= Task objective =
Repeat the data below in full. Pictures must not be part of the copy.

= The data =

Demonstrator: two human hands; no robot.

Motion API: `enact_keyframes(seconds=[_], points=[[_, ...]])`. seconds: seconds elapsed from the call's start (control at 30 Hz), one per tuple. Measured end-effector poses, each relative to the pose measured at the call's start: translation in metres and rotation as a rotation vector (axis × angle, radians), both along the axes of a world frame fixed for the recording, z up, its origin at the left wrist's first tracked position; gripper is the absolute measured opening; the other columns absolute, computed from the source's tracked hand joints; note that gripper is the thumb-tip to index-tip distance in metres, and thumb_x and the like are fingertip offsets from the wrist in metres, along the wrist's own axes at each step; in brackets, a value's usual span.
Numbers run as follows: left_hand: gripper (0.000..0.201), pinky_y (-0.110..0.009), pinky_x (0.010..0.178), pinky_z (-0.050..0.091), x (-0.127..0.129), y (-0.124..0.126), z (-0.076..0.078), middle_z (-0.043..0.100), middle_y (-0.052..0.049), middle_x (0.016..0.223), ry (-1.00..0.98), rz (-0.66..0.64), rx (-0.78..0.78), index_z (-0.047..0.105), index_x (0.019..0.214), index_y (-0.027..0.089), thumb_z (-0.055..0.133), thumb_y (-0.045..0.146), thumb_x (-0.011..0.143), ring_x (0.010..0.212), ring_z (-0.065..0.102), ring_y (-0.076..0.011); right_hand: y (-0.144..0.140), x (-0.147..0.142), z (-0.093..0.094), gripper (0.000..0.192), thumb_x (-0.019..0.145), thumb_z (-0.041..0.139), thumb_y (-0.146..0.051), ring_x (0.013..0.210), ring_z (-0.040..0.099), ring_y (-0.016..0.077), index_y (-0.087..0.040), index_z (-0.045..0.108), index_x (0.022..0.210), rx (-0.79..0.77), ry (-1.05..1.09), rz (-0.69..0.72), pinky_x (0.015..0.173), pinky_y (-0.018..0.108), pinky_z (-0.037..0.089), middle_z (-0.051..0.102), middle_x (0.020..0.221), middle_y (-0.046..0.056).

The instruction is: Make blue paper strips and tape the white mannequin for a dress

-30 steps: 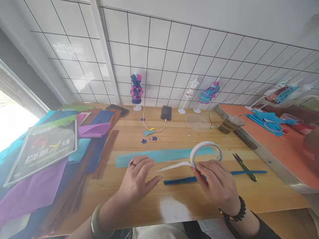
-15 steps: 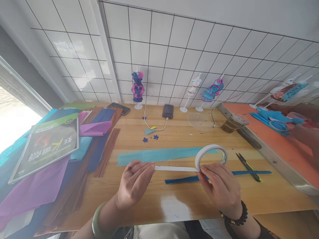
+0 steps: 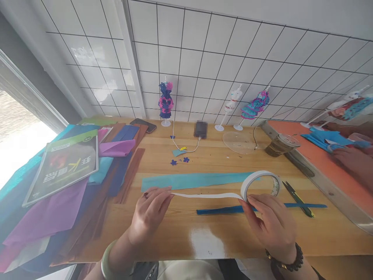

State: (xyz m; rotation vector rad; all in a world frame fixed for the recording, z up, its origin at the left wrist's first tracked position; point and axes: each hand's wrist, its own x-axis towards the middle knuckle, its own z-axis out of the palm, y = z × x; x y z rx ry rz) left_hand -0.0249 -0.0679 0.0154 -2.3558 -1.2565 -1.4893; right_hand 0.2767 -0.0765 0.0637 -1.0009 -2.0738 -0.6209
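Note:
My left hand (image 3: 152,213) pinches the loose end of a white tape strip (image 3: 206,195), which runs slightly slack to the roll. Upright in my right hand (image 3: 271,223) is the roll of tape (image 3: 247,182), gripped at its lower edge between thumb and fingers. Behind the strip, a long light-blue paper strip (image 3: 186,181) lies flat on the wooden table. A narrow dark-blue strip (image 3: 220,210) lies below the tape, passing behind my right hand. Dark scissors-like snips (image 3: 298,199) rest across its right end.
Stacked coloured sheets and a booklet (image 3: 65,167) cover the left side. Along the wall stand dressed mini mannequins (image 3: 166,102), a phone (image 3: 143,125) and a cabled black device (image 3: 201,129). A drink cup (image 3: 282,145) is at right; another person's hand (image 3: 354,157) touches blue material on the orange table (image 3: 317,167).
My hands have moved farther apart, and the tape strip between them is longer and slacker. The view has shifted slightly. Another person's hand has come onto the blue material at right.

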Motion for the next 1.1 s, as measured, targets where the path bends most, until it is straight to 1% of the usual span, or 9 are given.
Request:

= Result below =
Demonstrator: two human hands; no robot.

Motion API: `enact_keyframes(seconds=[_], points=[[_, ...]])`. seconds: seconds elapsed from the call's start (control at 30 Hz), one per tuple. Measured end-effector poses, each relative to the pose measured at the call's start: translation in metres and rotation as a rotation vector (axis × angle, radians), both along the axes of a world frame fixed for the recording, z up, its origin at the left wrist's first tracked position; gripper is the absolute measured opening; the other columns absolute, computed from the source's tracked hand joints; note that gripper is the thumb-tip to index-tip distance in metres, and thumb_x and the like are fingertip offsets from the wrist in metres, along the wrist's own axes at each step; in brackets, a value's usual span.
Numbers run as follows: left_hand: gripper (0.000..0.201), pinky_y (-0.110..0.009), pinky_x (0.010..0.178), pinky_z (-0.050..0.091), x (-0.127..0.129), y (-0.124..0.126), z (-0.076..0.078), middle_z (-0.043..0.100), middle_y (-0.052..0.049), middle_x (0.016..0.223), ry (-1.00..0.98), rz (-0.66..0.64), rx (-0.78..0.78), index_z (-0.047..0.105), index_x (0.019..0.214), index_y (-0.027..0.089), thumb_z (-0.055..0.133), thumb_y (-0.045..0.146), thumb_x (-0.011..0.143), ring_x (0.010..0.212), ring_z (-0.065..0.102), ring_y (-0.076..0.011); right_hand: y (-0.144..0.140), x (-0.147..0.142), z (-0.093..0.094), gripper (0.000..0.192), thumb_x (-0.019..0.145), thumb_z (-0.041..0.139), thumb_y (-0.146..0.051), ring_x (0.013..0.210), ring_z (-0.040..0.099), ring_y (-0.016..0.077), index_y (-0.087..0.040), index_z (-0.045..0.108), index_x (0.022..0.210), rx (-0.79..0.77), ry (-1.05..1.09), rz (-0.69..0.72), pinky_x (0.015..0.173), pinky_y (-0.018..0.108), pinky_z (-0.037..0.089), middle_z (-0.051..0.102), middle_x (0.020..0.221), middle_y (-0.046..0.056).

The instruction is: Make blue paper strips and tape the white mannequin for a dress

-30 steps: 
-15 steps: 
+0 steps: 

State: (xyz m; rotation vector rad; all in a world frame fixed for the recording, z up, its origin at the left wrist's first tracked position; point and axes: each hand's wrist, its own x-axis towards the middle knuckle, its own z-axis out of the palm, y = z × x; x y z rx ry rz) left_hand -0.0249 -0.0679 0.0154 -2.3558 -1.2565 -1.4893; right_hand 0.2767 -0.0765 0.0637 -1.0009 -2.0738 -0.6209
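Note:
My left hand (image 3: 152,213) pinches the loose end of a white tape strip (image 3: 206,195), which runs slightly slack to the roll. Upright in my right hand (image 3: 271,223) is the roll of tape (image 3: 247,182), gripped at its lower edge between thumb and fingers. Behind the strip, a long light-blue paper strip (image 3: 186,181) lies flat on the wooden table. A narrow dark-blue strip (image 3: 220,210) lies below the tape, passing behind my right hand. Dark scissors-like snips (image 3: 298,199) rest across its right end.
Stacked coloured sheets and a booklet (image 3: 65,167) cover the left side. Along the wall stand dressed mini mannequins (image 3: 166,102), a phone (image 3: 143,125) and a cabled black device (image 3: 201,129). A drink cup (image 3: 282,145) is at right; another person's hand (image 3: 354,157) touches blue material on the orange table (image 3: 317,167).
My hands have moved farther apart, and the tape strip between them is longer and slacker. The view has shifted slightly. Another person's hand has come onto the blue material at right.
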
Motion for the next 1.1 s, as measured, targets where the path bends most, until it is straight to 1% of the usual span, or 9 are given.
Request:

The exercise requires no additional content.